WORK ITEM: Repeat every line of the data exactly, but not the pictures.

PROVIDED DATA:

■ ■ ■ ■ ■

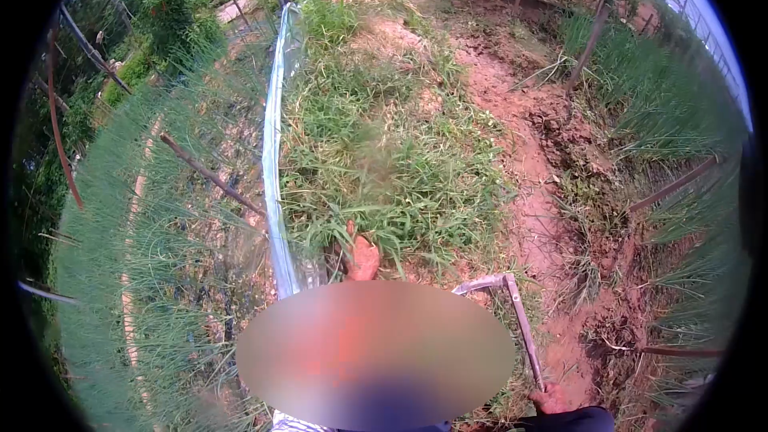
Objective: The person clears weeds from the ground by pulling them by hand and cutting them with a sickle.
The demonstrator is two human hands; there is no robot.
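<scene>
My left hand (364,259) is at the near edge of the grass and weeds (392,192), with its fingers closed around green blades and partly hidden among them. At lower right, my right hand (550,398) is wrapped round the lower end of the handle of a sickle (522,324). The sickle's handle slants up, and its curved blade points left, a little to the right of my left hand. A blurred oval covers the lower middle and hides both forearms' surroundings and part of the blade.
A clear plastic sheet (274,144) runs lengthwise just left of the weeds. Beyond it grow thin green plants (172,248) with a slanting stick (210,174). On the right lies a muddy reddish furrow (532,216), then more thin plants (656,104) and wooden stakes (590,44).
</scene>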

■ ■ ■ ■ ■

PROBLEM SOLUTION:
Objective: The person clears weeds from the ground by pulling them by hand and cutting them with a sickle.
The demonstrator is two human hands; there is no robot.
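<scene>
My left hand (364,259) is at the near edge of the grass and weeds (392,192), with its fingers closed around green blades and partly hidden among them. At lower right, my right hand (550,398) is wrapped round the lower end of the handle of a sickle (522,324). The sickle's handle slants up, and its curved blade points left, a little to the right of my left hand. A blurred oval covers the lower middle and hides both forearms' surroundings and part of the blade.
A clear plastic sheet (274,144) runs lengthwise just left of the weeds. Beyond it grow thin green plants (172,248) with a slanting stick (210,174). On the right lies a muddy reddish furrow (532,216), then more thin plants (656,104) and wooden stakes (590,44).
</scene>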

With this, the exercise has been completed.